Diberitakan sebelumnya, militer Israel mencegat armada bantuan yang menuju Jalur Gaza, Palestina pada Hari Senin setelah berlayar dari Turki pekan lalu, dengan penyelenggara mengatakan salah satu kapal dihentikan di sebelah barat Siprus.
"Kapal-kapal militer saat ini mencegat armada kami dan pasukan IDF saat ini sedang menaiki kapal pertama kami di siang bolong," tulis Global Sumud Flotilla di X, melansir Al Arabiya dari AFP.
Armada Global Sumud terbaru adalah inisiatif ketiga dalam setahun yang bertujuan untuk mematahkan blokade Israel terhadap Gaza, yang telah mengalami kekurangan pangan, air, obat-obatan, dan bahan bakar yang parah sejak perang Israel-Hamas pecah pada Oktober 2023.
Armada yang terdiri dari 50 kapal berlayar dari Turki pada Hari Kamis pekan lalu. Sebelumnya, armada serupa telah dicegat Israel bulan lalu. Tahun lalu, armada serupa juga dicegat oleh Israel.

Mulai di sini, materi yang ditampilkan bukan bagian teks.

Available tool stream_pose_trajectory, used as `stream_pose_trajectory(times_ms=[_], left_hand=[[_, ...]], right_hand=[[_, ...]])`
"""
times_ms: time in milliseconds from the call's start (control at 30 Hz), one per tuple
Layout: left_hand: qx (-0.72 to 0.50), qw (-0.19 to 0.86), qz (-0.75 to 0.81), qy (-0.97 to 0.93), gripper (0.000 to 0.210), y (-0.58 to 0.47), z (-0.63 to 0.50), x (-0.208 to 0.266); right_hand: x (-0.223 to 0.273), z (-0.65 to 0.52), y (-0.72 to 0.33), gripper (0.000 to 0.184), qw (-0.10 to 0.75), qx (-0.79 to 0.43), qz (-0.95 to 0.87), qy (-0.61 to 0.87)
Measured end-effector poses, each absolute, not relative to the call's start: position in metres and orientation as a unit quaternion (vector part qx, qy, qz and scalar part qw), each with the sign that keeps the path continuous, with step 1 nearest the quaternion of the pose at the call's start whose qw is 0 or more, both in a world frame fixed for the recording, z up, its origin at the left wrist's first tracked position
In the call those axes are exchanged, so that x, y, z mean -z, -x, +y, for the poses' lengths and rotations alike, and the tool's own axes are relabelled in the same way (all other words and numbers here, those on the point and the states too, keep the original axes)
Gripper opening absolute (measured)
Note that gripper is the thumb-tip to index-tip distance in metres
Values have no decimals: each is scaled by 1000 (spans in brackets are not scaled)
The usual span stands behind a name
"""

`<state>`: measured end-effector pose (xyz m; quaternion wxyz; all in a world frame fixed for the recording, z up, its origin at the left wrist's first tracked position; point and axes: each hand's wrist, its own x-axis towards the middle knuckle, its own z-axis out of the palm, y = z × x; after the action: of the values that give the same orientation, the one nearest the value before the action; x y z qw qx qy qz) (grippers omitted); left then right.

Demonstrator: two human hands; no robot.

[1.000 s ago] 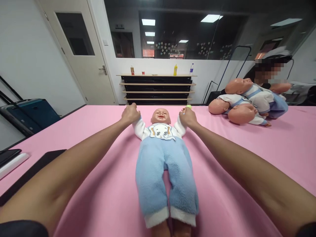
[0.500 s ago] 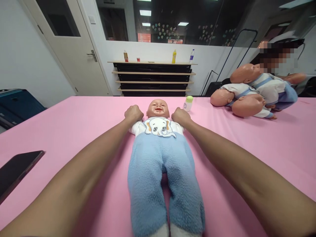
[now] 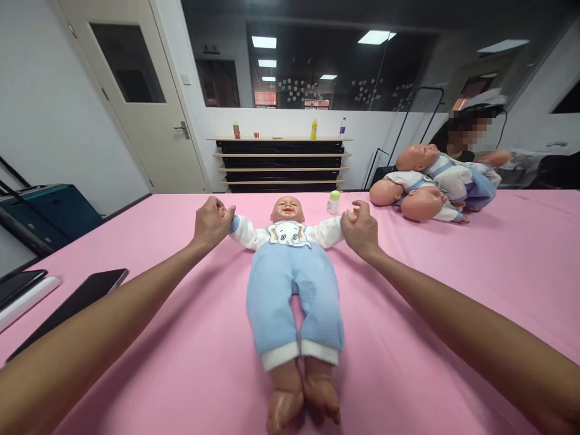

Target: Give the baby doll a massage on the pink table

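Observation:
A baby doll point(image 3: 294, 272) lies on its back on the pink table cover point(image 3: 190, 356), its bare feet towards me. It wears fuzzy light-blue trousers and a white top with an elephant face. Both its arms are stretched out sideways. My left hand point(image 3: 212, 222) is closed around the doll's hand at the blue cuff on the left. On the other side, my right hand point(image 3: 361, 228) grips the end of the doll's other sleeve, with the index finger curled up loosely. The doll's own hands are hidden inside my fingers.
A small white bottle with a green cap point(image 3: 333, 202) stands beyond my right hand. Several other dolls point(image 3: 426, 187) are piled at the right, near a seated person point(image 3: 462, 136). Phones point(image 3: 90, 290) and a white object point(image 3: 31, 302) lie at the left.
My hands have moved apart from beside the doll's head, drawing its arms out to the sides. The view has shifted back, and the doll's feet now show.

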<state>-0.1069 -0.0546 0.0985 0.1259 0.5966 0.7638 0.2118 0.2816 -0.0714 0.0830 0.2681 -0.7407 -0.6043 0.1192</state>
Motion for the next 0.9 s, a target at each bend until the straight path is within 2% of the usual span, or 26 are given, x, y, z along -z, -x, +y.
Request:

GPCI sendiri dalam keterangan resminya pekan lalu mengatakan sembilan orang WNI yang tergabung dalam misi kemanusian ini yakni, Ust. Herman Budianto Sudarsono dan Ronggo Wirasanu di Kapal Zapyro, Andi Angga Prasadewa di Kapal Josef, As’ad Aras Muhammad di Kapal Kasr-1, Hendro Prasetyo di Kapal Kasr-1, Bambang Noroyono di Kapal BoraLize, Thoudy Badai Rifan Billah di Kapal Ozgurluk, Andre Prasetyo Nugroho di Kapal RIM, serta Rahendro Herubowo di Kapal Ozgurluk.

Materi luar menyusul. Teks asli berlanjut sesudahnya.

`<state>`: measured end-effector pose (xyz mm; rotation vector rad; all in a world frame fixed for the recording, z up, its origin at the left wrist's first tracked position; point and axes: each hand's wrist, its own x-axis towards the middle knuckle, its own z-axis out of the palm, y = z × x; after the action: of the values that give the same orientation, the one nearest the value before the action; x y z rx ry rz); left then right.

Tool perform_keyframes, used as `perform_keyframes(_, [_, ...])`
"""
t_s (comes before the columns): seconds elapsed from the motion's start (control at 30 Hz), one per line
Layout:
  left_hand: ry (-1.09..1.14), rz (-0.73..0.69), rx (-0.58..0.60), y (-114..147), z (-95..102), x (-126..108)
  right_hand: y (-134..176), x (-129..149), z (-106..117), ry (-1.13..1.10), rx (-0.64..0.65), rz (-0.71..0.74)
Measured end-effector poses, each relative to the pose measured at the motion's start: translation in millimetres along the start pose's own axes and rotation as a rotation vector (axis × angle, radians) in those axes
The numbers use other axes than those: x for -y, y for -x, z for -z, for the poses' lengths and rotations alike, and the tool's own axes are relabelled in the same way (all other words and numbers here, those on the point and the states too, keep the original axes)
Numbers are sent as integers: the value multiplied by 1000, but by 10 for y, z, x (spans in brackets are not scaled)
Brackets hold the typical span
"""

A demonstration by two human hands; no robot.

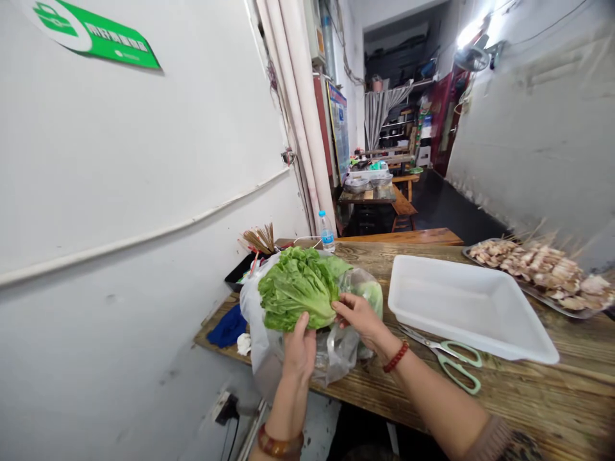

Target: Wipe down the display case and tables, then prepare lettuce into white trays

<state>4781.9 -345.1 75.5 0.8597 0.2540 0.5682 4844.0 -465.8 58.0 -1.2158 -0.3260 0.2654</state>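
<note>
A leafy green lettuce (300, 285) is held up over a plastic bag (264, 346) at the table's near left end. My left hand (300, 346) supports it from below, thumb laid against the leaves and the other fingers mostly hidden behind. At the pale stem end on the right, my right hand (358, 314) pinches the lettuce between thumb and fingers. More pale green vegetable (369, 291) shows through the clear plastic beside my right hand.
A white plastic tray (473, 342) sits right of the bag, with green-handled scissors (449, 355) by its near edge. Beyond lies a platter of skewered meat (552, 269). A water bottle (327, 234), bundled sticks (259, 238) and a blue cloth (228, 326) are around the bag.
</note>
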Motion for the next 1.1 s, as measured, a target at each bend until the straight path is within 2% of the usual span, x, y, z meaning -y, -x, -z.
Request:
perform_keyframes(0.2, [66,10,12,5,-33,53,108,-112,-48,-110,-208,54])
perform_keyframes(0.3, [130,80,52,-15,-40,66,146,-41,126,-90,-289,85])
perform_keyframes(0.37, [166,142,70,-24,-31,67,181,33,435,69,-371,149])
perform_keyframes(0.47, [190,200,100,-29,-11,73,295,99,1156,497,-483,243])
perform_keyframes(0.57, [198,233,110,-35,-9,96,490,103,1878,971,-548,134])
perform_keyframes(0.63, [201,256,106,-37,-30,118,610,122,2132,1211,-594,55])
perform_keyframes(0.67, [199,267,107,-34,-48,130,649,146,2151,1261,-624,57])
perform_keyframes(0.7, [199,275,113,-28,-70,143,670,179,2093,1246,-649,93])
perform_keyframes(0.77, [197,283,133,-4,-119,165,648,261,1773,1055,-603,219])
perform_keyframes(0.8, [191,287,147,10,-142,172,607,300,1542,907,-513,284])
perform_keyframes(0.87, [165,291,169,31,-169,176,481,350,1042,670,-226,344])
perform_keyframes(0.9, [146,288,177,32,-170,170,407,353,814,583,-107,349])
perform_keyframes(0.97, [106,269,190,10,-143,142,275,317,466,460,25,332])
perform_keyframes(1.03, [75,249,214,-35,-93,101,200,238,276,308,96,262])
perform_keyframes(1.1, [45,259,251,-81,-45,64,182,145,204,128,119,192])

Di sisi lain, Israel pada Hari Senin berjanji untuk memblokir kapal-kapal dalam armada tersebut, Otoritas Israel menolak klaim kekurangan bantuan, dengan mengatakan bahwa wilayah Palestina "dibanjiri" dengan pasokan.

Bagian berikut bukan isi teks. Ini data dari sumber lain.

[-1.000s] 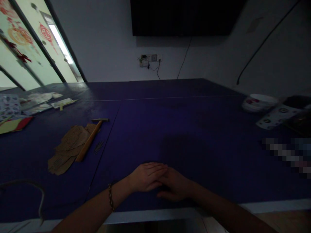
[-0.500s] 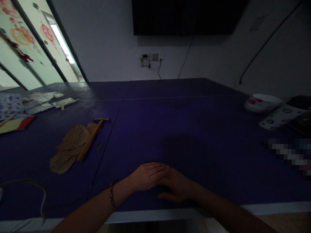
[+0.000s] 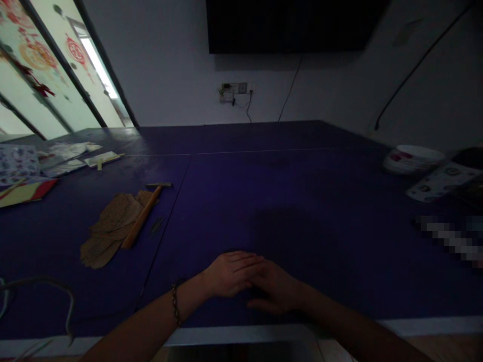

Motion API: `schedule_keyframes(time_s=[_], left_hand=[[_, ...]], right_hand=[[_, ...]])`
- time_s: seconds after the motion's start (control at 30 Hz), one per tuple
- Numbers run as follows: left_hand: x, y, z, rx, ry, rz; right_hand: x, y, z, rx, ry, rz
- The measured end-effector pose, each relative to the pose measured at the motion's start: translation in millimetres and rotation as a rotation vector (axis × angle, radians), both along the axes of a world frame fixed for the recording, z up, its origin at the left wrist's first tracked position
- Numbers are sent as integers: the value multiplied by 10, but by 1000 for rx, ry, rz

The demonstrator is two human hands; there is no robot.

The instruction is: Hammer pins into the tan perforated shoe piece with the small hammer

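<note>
My left hand (image 3: 230, 273) lies over the fingers of my right hand (image 3: 277, 289) near the front edge of the purple tabletop (image 3: 234, 201). Its fingers are stretched out and hold nothing. Beneath it, my right hand rests with the thumb apart; its fingertips are partly hidden. To the left of my hands, a hammer (image 3: 141, 218) with a wooden handle leans across a stack of brown, flat, rounded pieces (image 3: 109, 226). Beside the handle lie several thin metal pins or nails (image 3: 156, 227). Neither hand touches these things.
White packets (image 3: 70, 151) and a red and yellow sheet (image 3: 28, 192) lie at the far left. A pale cable (image 3: 56, 283) curves at the near left. At the right stand a white tub (image 3: 413, 158) and a patterned container (image 3: 439, 183). A seam crosses the tabletop.
The whole scene shifts very slightly to the right as the camera moves. My hands keep the same pose, one over the other.
</note>
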State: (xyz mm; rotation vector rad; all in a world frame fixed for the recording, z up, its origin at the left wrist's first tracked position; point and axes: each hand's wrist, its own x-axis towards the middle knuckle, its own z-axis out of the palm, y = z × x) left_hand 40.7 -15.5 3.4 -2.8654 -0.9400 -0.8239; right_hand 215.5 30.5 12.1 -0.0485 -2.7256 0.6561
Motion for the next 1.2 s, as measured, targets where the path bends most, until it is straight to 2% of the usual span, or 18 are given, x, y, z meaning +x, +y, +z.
schedule_keyframes(time_s=[0.3,0.6,1.2], left_hand=[[19,-14,58,-16,21,43],[24,-5,45,-66,10,64],[35,-15,65,-70,55,82]], right_hand=[[-5,-6,130,-11,30,15],[5,30,82,-75,-4,26],[33,23,109,-54,-80,10]])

The Times of Israel melaporkan, Angkatan Laut Israel telah mencegat misi kemanusiaan tersebut dengan pasukan komando AL Israel menaiki kapal pertama di laut lepas Siprus. Sedikitnya 16 kapal dilaporkan berhasil dicegat hingga Senin sore.
BACA JUGA:
Perdana Menteri Benjamin Netanyahu memuji langkah Angkatan Laut Israel yang mencegat kapal-kapal yang tergabung dalam Global Sumut Flotilla pada Hari Senin.
Yvonne menekankan, Kementerian Luar Negeri RI "mendesak Israel melepaskan seluruh kapal dan awak misi kemanusiaan internasional yang ditahan, serta menjamin kelanjutan penyaluran bantuan kemanusiaan kepada rakyat palestina sesuai hukum humaniter internasional."
"Kemlu melalui Perwakilan RI terkait akan terus memantau perkembangan situasi, melakukan verifikasi posisi dan kondisi wni, serta menyiapkan Langkah perlindungan sesuai kebutuhan di lapangan," pungkas Yvonne.